RFR: 8302744: Refactor Hotspot container detection code
Johan Sjölen
jsjolen at openjdk.org
Mon May 6 10:53:54 UTC 2024
On Thu, 2 May 2024 12:36:11 GMT, Severin Gehwolf <sgehwolf at openjdk.org> wrote:
> Please review this container detection code refactoring in hotspot. The main point of this is to
>
> - get rid of the `GET_CONTAINER_INFO` macros which hide too many things under the hood
> - prevent refactoring of the code (since `GET_CONTAINER_INFO` macros short-return and are therefore not portable; at least not without some risk)

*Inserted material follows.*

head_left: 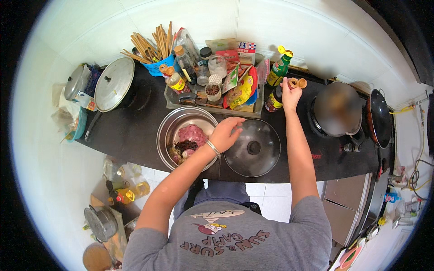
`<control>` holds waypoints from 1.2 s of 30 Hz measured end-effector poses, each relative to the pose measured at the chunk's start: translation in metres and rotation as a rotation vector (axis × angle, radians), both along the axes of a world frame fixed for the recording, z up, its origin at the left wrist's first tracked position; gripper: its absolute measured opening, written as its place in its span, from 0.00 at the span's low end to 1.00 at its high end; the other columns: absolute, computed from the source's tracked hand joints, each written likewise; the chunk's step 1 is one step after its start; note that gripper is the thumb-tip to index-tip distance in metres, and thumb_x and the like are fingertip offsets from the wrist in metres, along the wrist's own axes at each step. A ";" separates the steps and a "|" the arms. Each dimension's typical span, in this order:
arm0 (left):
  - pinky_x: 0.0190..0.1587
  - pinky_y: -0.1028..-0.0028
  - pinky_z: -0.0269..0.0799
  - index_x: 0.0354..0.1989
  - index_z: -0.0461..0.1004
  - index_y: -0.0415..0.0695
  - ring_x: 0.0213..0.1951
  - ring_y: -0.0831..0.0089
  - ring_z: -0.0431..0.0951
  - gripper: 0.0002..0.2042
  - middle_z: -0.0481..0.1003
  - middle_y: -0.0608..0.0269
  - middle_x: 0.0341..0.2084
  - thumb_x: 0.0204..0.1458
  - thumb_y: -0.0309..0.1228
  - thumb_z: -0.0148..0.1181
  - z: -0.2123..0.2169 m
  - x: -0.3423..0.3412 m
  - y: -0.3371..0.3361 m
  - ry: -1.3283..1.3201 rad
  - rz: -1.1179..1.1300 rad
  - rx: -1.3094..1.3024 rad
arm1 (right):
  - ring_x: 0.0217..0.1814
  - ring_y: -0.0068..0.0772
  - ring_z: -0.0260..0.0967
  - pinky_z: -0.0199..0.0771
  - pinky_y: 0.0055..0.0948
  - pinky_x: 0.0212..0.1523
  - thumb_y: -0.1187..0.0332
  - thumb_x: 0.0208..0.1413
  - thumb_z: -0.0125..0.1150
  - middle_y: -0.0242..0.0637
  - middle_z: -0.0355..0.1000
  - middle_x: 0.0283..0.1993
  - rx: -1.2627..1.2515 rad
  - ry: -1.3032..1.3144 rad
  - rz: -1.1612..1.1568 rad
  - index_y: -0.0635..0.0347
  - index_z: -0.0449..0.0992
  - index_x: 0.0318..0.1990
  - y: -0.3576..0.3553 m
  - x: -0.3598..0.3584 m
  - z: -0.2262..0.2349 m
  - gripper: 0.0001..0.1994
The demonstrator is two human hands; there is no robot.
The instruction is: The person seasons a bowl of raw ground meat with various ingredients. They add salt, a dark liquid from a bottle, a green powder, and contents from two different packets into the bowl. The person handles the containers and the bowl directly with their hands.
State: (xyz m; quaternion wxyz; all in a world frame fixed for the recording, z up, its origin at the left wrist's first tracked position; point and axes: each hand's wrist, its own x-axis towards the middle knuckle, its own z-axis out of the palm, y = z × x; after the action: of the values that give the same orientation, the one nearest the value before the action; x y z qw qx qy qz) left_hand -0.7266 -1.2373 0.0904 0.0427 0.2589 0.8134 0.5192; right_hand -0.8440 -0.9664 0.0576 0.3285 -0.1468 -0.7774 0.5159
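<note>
Bottle [274, 101] is at one o'clock from the lid [262, 159], its top grasped by the right hand [291, 93]; left hand [227, 133] hangs loose at ten; bowl [200, 116] at nine holds meat [192, 134] and dark seasoning [185, 145].

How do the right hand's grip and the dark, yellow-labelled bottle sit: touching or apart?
Touching: the head view shows the right grip closed around the dark bottle near its top.

The bowl [199, 118], with meat [192, 134] in it, sits on the bench [122, 135] left of the lid [264, 156]. Behind is the tray [239, 113] holding jars [218, 66]; rightward, the sauce bottle [273, 102] (another bottle [279, 71] behind it), then the wok [381, 118].
</note>
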 end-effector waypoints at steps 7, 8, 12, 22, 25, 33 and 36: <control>0.41 0.66 0.69 0.47 0.68 0.41 0.36 0.60 0.73 0.16 0.72 0.56 0.33 0.48 0.25 0.55 -0.002 0.001 0.007 -0.002 0.000 -0.026 | 0.37 0.34 0.72 0.70 0.31 0.40 0.66 0.47 0.67 0.44 0.73 0.35 0.031 0.042 0.061 0.65 0.71 0.39 0.000 -0.001 0.001 0.16; 0.41 0.66 0.69 0.47 0.68 0.41 0.36 0.60 0.73 0.16 0.72 0.56 0.33 0.48 0.25 0.55 -0.003 0.001 0.008 -0.023 0.001 -0.020 | 0.40 0.33 0.71 0.69 0.31 0.43 0.67 0.46 0.68 0.44 0.72 0.39 -0.021 0.156 0.048 0.64 0.68 0.44 -0.002 -0.001 0.000 0.20; 0.42 0.67 0.69 0.48 0.68 0.41 0.37 0.61 0.73 0.17 0.72 0.56 0.35 0.48 0.25 0.56 -0.008 0.006 0.010 -0.026 -0.016 -0.041 | 0.48 0.33 0.65 0.65 0.31 0.51 0.72 0.45 0.68 0.43 0.66 0.48 -0.109 0.249 0.096 0.57 0.51 0.63 -0.006 0.008 0.007 0.39; 0.41 0.67 0.70 0.50 0.68 0.41 0.36 0.62 0.75 0.18 0.72 0.55 0.36 0.48 0.25 0.57 -0.008 0.007 0.018 0.028 -0.026 -0.076 | 0.34 0.42 0.69 0.70 0.37 0.36 0.75 0.44 0.61 0.42 0.69 0.36 0.572 0.212 0.061 0.58 0.72 0.47 -0.002 0.017 0.039 0.19; 0.41 0.68 0.70 0.49 0.68 0.41 0.36 0.62 0.75 0.18 0.72 0.54 0.35 0.48 0.25 0.57 -0.006 0.010 0.020 0.027 -0.027 -0.088 | 0.40 0.44 0.68 0.68 0.38 0.41 0.69 0.46 0.61 0.40 0.70 0.38 0.688 0.109 0.034 0.55 0.73 0.47 0.000 0.024 0.050 0.17; 0.42 0.66 0.70 0.47 0.68 0.41 0.37 0.59 0.73 0.16 0.72 0.56 0.33 0.48 0.26 0.56 0.006 0.011 0.020 0.009 -0.026 -0.081 | 0.48 0.45 0.66 0.64 0.38 0.51 0.54 0.52 0.58 0.49 0.69 0.46 0.303 0.069 0.035 0.66 0.66 0.56 0.022 0.010 0.085 0.29; 0.42 0.66 0.70 0.47 0.68 0.41 0.37 0.60 0.74 0.16 0.72 0.56 0.34 0.48 0.26 0.56 0.007 0.008 0.020 0.007 -0.020 -0.058 | 0.53 0.46 0.66 0.67 0.36 0.51 0.50 0.48 0.61 0.54 0.67 0.53 0.279 -0.274 0.231 0.66 0.66 0.56 0.053 -0.038 0.093 0.33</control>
State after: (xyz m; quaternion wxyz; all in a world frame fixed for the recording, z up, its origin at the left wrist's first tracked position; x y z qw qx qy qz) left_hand -0.7188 -1.2169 0.0976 0.0526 0.2673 0.8256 0.4941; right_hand -0.8822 -0.9132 0.1508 0.1756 -0.0788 -0.8901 0.4130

> - make the code easier to understand
> - allow for better testing via `gtest`
> - separate multi-line parsing from single line parsing for clarity.
>
> Testing:
> - [x] GHA
> - [x] `gtest:cgroupTest` tests
> - [x] Container tests on Linux with cgroup v1 (legacy) and cgroup v2. All pass.
>
> Thoughts?
Hi Severin,
I've gone through a bit more of the code now.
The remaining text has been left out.